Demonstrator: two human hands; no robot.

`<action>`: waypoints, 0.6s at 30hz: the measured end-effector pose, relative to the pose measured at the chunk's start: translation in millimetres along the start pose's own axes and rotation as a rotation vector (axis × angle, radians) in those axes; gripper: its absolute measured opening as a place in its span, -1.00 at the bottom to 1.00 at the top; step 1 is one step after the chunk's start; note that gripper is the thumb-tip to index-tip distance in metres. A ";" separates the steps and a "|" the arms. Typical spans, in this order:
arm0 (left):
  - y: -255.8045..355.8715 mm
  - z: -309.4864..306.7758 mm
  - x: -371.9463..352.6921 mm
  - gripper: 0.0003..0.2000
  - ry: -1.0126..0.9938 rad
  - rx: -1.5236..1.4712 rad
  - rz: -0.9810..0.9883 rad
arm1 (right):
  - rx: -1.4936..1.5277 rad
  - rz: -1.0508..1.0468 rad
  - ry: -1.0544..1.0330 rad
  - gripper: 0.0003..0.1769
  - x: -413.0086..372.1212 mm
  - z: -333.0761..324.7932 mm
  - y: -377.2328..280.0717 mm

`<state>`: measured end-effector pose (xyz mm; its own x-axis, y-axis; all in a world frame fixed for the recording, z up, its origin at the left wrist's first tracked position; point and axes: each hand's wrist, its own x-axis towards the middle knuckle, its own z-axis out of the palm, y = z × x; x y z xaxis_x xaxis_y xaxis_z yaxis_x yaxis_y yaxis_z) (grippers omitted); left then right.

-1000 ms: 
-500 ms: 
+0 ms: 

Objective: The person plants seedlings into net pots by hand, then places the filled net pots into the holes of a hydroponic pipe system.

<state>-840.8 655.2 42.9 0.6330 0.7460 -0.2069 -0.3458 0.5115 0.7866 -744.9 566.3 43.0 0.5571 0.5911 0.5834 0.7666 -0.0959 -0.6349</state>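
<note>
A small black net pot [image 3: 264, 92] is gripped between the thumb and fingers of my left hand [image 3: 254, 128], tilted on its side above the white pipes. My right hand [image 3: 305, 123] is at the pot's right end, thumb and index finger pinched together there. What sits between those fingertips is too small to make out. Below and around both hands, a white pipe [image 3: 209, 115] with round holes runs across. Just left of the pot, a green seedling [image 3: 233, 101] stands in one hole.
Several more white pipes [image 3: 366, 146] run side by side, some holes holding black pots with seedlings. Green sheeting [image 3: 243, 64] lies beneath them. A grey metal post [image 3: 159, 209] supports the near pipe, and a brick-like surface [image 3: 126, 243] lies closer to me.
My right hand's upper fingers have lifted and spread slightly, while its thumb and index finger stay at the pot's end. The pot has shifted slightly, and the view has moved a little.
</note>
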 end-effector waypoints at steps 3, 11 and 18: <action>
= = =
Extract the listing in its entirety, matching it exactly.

> **RESPONSE**
Demonstrator: two human hands; no robot.

`<action>`: waypoints, 0.6s at 30hz: the measured end-effector pose, relative to the pose measured at the chunk's start: translation in millimetres along the start pose's own axes and rotation as a rotation vector (axis × angle, radians) in those axes; gripper: its absolute measured opening as a place in its span, -1.00 at the bottom to 1.00 at the top; step 1 is one step after the chunk's start; note that gripper is the thumb-tip to index-tip distance in metres. A ";" separates the steps and a "|" the arms. Typical spans, in this order:
arm0 (left):
  - y: -255.8045..355.8715 mm
  - z: -309.4864..306.7758 mm
  - x: -371.9463..352.6921 mm
  - gripper: 0.0003..0.2000
  - ry: -1.0126..0.9938 rad
  - rx: -1.5236..1.4712 rad
  - rz: -0.9810..0.9883 rad
arm1 (right):
  - rx: -1.4936..1.5277 rad
  - rz: -1.0508..1.0468 rad
  - ry: -1.0544..1.0330 rad
  - gripper: 0.0003..0.1769
  - x: -413.0086..372.1212 mm
  - z: -333.0761..324.7932 mm
  - y: -377.2328..280.0717 mm

`<state>`: measured end-effector pose (xyz mm; its own x-axis, y-axis; all in a world frame fixed for the recording, z up, its origin at the left wrist's first tracked position; point and axes: each hand's wrist, its own x-axis towards the middle knuckle, its own z-axis out of the palm, y = z × x; x y z xaxis_x xaxis_y xaxis_z yaxis_x yaxis_y yaxis_z) (grippers omitted); left then right.

-1000 ms: 
-500 ms: 
+0 ms: 

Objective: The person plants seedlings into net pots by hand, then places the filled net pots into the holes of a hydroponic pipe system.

<state>-840.8 655.2 42.9 0.6330 0.7460 -0.2069 -0.3458 0.5115 0.7866 -744.9 566.3 43.0 0.5571 0.5911 0.5834 0.7666 -0.0959 -0.6349</state>
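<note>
A small black net pot [image 3: 264, 92] is gripped between the thumb and fingers of my left hand [image 3: 254, 128], tilted on its side above the white pipes. My right hand [image 3: 305, 123] is at the pot's right end, thumb and index finger pinched together there. What sits between those fingertips is too small to make out. Below and around both hands, a white pipe [image 3: 209, 115] with round holes runs across. Just left of the pot, a green seedling [image 3: 233, 101] stands in one hole.
Several more white pipes [image 3: 366, 146] run side by side, some holes holding black pots with seedlings. Green sheeting [image 3: 243, 64] lies beneath them. A grey metal post [image 3: 159, 209] supports the near pipe, and a brick-like surface [image 3: 126, 243] lies closer to me.
My right hand's upper fingers have lifted and spread slightly, while its thumb and index finger stay at the pot's end. The pot has shifted slightly, and the view has moved a little.
</note>
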 end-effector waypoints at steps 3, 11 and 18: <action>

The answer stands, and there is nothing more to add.